BRIEF: Go through the records and filter out every line lacking the word "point"; copy the lines that remain.

MATERIAL SUPPLIED:
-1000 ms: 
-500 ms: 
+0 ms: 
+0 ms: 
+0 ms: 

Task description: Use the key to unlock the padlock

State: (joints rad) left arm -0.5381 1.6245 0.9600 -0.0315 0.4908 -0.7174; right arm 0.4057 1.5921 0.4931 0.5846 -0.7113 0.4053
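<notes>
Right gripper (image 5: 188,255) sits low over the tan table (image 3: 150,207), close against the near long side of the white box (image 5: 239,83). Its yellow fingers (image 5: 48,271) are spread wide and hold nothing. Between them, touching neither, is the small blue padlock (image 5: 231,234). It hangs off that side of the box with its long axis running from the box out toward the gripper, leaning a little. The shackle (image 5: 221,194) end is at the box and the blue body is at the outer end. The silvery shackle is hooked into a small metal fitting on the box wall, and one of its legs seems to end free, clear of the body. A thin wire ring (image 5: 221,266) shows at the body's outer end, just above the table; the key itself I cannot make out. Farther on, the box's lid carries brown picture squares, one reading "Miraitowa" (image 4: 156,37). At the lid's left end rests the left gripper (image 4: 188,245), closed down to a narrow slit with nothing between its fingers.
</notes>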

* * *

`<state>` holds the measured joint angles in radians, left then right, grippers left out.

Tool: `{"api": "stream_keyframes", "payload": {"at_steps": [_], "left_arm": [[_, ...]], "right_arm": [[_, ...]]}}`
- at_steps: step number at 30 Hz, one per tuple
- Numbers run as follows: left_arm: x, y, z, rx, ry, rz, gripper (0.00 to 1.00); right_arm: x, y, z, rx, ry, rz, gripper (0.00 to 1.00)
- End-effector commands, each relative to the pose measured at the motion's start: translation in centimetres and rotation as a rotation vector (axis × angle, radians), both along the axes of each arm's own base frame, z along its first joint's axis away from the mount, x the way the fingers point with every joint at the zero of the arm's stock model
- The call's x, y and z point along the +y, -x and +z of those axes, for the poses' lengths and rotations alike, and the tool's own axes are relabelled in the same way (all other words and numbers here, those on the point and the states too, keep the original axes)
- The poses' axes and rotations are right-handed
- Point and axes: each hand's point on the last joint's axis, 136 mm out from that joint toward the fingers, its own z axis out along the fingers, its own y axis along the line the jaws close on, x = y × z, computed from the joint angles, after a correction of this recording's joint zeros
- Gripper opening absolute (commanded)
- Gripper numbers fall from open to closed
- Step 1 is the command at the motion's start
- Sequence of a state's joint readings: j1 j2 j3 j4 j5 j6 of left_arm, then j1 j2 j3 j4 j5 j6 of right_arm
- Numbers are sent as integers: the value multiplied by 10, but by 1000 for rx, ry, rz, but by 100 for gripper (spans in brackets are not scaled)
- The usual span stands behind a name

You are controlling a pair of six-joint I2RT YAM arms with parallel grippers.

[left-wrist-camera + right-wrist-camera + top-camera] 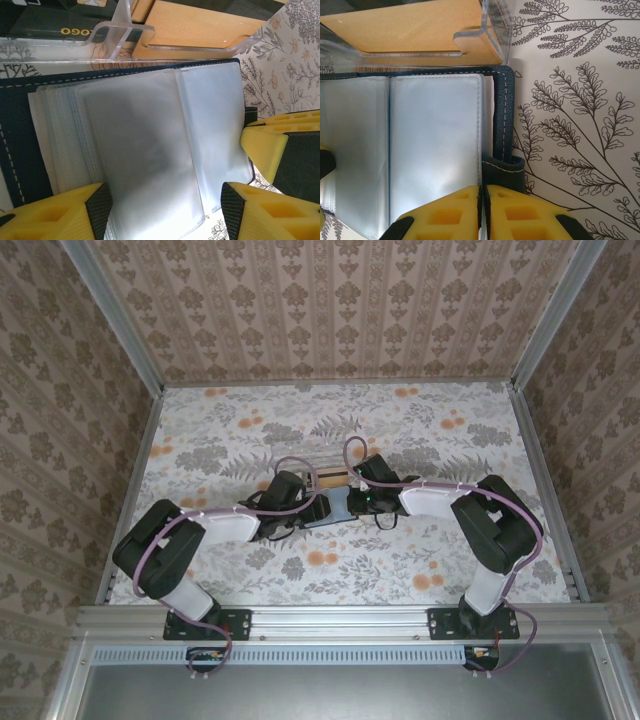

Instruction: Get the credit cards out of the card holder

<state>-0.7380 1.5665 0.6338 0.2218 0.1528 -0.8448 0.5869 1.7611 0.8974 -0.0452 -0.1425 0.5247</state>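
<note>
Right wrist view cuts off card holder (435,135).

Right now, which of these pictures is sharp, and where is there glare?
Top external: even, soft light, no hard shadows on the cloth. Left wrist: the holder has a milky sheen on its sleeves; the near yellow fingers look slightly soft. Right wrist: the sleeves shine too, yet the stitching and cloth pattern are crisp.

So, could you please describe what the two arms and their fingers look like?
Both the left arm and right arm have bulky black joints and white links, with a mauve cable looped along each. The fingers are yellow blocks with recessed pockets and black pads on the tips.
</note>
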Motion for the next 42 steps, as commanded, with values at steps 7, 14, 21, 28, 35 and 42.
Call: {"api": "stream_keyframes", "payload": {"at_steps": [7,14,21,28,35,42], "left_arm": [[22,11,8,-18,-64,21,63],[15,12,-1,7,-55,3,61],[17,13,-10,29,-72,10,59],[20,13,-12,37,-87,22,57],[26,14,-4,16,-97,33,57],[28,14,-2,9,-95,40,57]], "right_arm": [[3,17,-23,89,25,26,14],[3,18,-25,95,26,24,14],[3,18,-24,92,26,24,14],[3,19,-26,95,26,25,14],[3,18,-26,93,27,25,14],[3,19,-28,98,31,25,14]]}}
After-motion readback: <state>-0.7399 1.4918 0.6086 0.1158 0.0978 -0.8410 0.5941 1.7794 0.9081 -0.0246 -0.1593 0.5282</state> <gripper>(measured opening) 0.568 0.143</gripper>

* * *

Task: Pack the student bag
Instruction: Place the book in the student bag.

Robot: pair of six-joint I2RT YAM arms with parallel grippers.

RESULT:
- End-effector commands, each relative to the pose measured at the motion's start: translation in centimetres and rotation as a rotation vector (axis × angle, radians), both along the axes of each arm's own base frame, z along its first joint's axis away from the mount, x the way the fingers point with every joint at the zero of the arm's stock model
- The call's x, y and z point along the +y, -x and +z of those axes, for the poses' lengths and rotations alike, and the tool's own axes are relabelled in the same way (all other words and numbers here, those on the point and the states too, keep the original axes)
- Point and axes: each hand's point on the last joint's axis, 136 mm out from that joint toward the fingers, its own z axis out along the fingers, its own y axis along the line the jaws close on, x = y × z, computed from the joint angles, after a correction of this recording's joint zeros

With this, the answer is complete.